Prompt »
Can you pull out each line of the data below that includes the word "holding"?
Data in this exercise Start Marker
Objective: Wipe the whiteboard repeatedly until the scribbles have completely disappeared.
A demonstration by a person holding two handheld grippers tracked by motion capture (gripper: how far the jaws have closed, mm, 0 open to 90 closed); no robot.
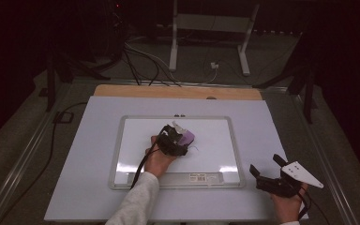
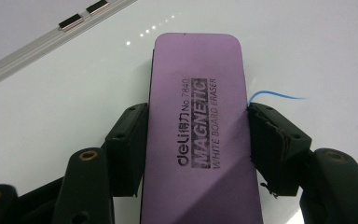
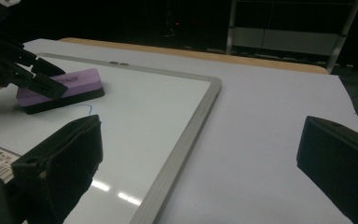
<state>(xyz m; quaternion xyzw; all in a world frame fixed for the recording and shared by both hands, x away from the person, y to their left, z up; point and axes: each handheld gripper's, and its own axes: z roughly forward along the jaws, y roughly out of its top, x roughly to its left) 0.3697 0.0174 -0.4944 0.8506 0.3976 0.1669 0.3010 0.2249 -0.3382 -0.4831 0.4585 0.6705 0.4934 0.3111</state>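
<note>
A purple magnetic whiteboard eraser [image 2: 196, 121] lies flat on the whiteboard [image 1: 215, 131], and my left gripper [image 2: 196, 140] is shut on its two long sides. In the high view the eraser [image 1: 187, 137] sits near the board's middle, with the left gripper [image 1: 176, 139] over it. A short blue pen line [image 2: 279, 95] shows on the board just past the right pad. The right gripper view has the eraser [image 3: 70, 84] at far left, with the blue line [image 3: 90, 110] beside it. My right gripper [image 1: 268, 166] stands open and empty over the table, right of the board.
The whiteboard's metal frame [image 3: 186, 140] runs between the two grippers. A pale sheet [image 1: 84, 164] covers the table, with a wooden edge [image 1: 178, 91] at the back. Cables [image 1: 145, 61] and a white stand [image 1: 206, 28] lie on the floor behind.
</note>
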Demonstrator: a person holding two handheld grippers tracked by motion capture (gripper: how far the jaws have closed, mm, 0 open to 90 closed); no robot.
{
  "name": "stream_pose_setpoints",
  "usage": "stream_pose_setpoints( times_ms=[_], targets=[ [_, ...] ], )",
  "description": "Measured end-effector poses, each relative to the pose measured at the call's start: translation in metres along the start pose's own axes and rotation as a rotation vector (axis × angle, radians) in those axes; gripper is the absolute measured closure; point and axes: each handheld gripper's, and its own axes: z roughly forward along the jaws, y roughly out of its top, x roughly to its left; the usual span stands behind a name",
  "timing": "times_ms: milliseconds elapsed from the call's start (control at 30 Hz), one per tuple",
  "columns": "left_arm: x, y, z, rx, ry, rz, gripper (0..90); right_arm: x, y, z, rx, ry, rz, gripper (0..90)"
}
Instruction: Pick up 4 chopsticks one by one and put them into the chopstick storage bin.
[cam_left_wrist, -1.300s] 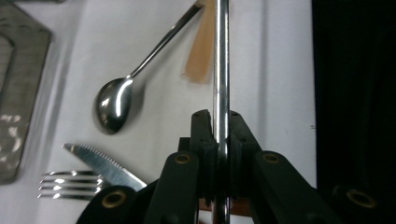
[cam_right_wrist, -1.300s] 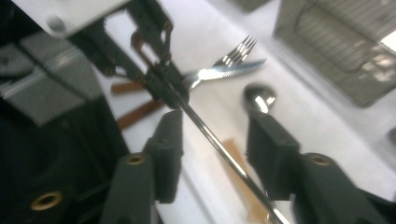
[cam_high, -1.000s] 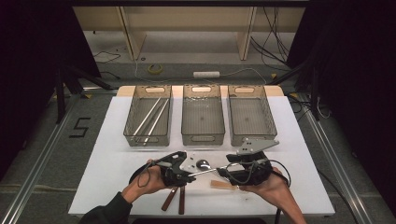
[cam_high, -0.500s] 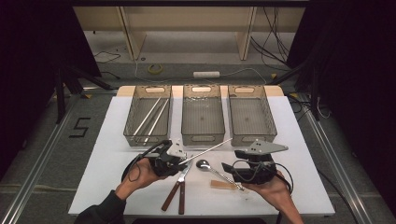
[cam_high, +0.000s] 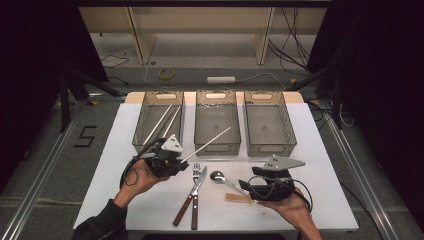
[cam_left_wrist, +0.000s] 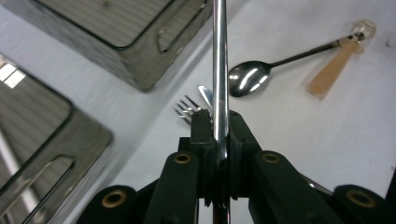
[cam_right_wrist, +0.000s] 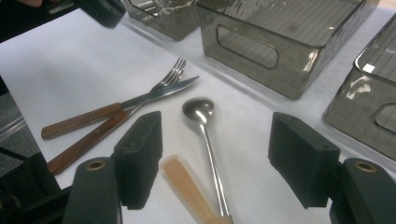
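White tabletop (cam_high: 125, 165) — left tool (cam_left_wrist: 217, 122) clamps a slim shiny metal chopstick (cam_high: 206, 143), right tool (cam_right_wrist: 215, 158) apart.

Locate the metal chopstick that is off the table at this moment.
The metal chopstick is clamped in the left gripper at the high view's left, slanting up toward the middle bin, above the fork.
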Motion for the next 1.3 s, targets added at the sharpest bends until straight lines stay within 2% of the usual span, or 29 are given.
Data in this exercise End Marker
Response for this exercise »
A demonstration by a person holding two handheld grippers tracked by motion capture (gripper: how far the jaws have closed, mm, 0 open to 90 closed); no robot.
Demonstrator: a person holding two handheld grippers tracked by motion capture (gripper: how far the jaws have closed, mm, 0 open to 90 closed); no robot.

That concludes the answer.